## DIRECTIONS FOR THIS TASK:
Output the listing below verbatim, without images.
BEGIN GIVEN MATERIAL
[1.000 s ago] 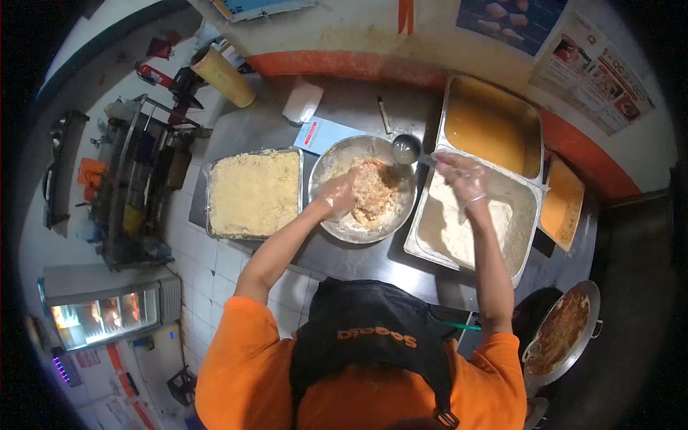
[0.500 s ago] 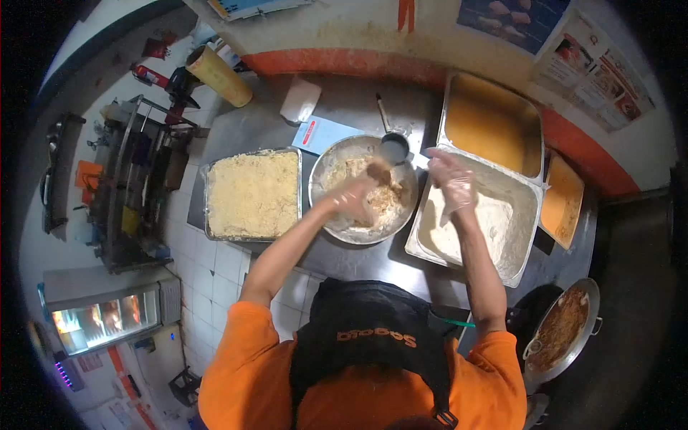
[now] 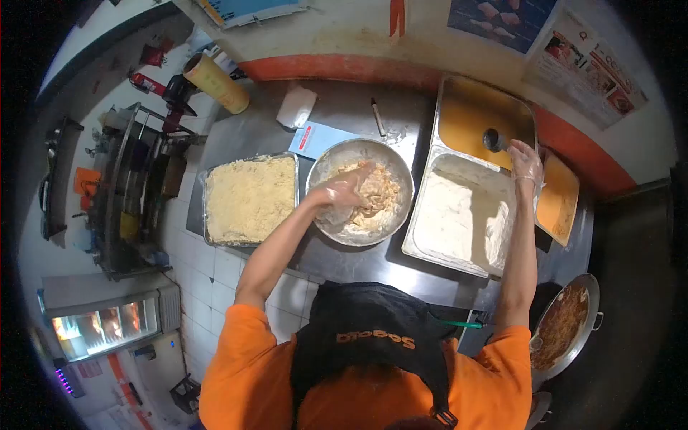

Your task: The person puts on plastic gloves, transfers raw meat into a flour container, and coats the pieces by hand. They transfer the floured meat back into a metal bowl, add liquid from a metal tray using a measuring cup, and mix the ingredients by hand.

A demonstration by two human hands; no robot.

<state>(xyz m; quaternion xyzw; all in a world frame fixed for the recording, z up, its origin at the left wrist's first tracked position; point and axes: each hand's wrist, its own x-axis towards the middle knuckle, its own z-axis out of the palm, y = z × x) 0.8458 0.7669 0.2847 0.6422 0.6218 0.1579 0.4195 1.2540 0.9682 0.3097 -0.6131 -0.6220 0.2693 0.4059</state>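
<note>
My left hand, in a clear plastic glove, is inside a round metal bowl. Its outstretched fingers lie against a lumpy, floury batter mixture; some fingertips are hidden in it. My right hand, also gloved, grips a small dark scoop by the handle. The scoop is over the deep metal tray of orange liquid. Below that hand stands a metal pan of white flour. To the left of the bowl is a rectangular tray filled with pale yellow crumbs.
A blue booklet and a white packet lie behind the bowl. A marker rests on the steel counter. An orange-filled tray stands at the right, with a large pan of brown food below it.
My right hand has carried the scoop from above the bowl rightward to the orange liquid. My left hand stays in the bowl, where the brown patch of poured liquid now looks mixed in.
</note>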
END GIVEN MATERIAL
## ANSWER BELOW:
[1.000 s ago] 
[0.500 s ago] 
[now] 

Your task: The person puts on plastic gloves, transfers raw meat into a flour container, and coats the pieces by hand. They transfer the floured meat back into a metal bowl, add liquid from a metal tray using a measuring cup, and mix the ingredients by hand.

A demonstration by two human hands; no robot.

<state>(xyz m; quaternion xyzw; all in a world frame fixed for the recording, z up, its origin at the left wrist's first tracked position; point and axes: each hand's wrist, its own x-axis towards the middle knuckle, its own z-axis out of the palm, y = z × x) 0.8458 0.7669 0.2847 0.6422 0.6218 0.1579 0.4195 1.2540 0.9682 0.3097 -0.6131 -0.6220 0.2693 0.4059</state>
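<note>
My left hand, in a clear plastic glove, is inside a round metal bowl. Its outstretched fingers lie against a lumpy, floury batter mixture; some fingertips are hidden in it. My right hand, also gloved, grips a small dark scoop by the handle. The scoop is over the deep metal tray of orange liquid. Below that hand stands a metal pan of white flour. To the left of the bowl is a rectangular tray filled with pale yellow crumbs.
A blue booklet and a white packet lie behind the bowl. A marker rests on the steel counter. An orange-filled tray stands at the right, with a large pan of brown food below it.
My right hand has carried the scoop from above the bowl rightward to the orange liquid. My left hand stays in the bowl, where the brown patch of poured liquid now looks mixed in.
</note>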

No additional output will be generated.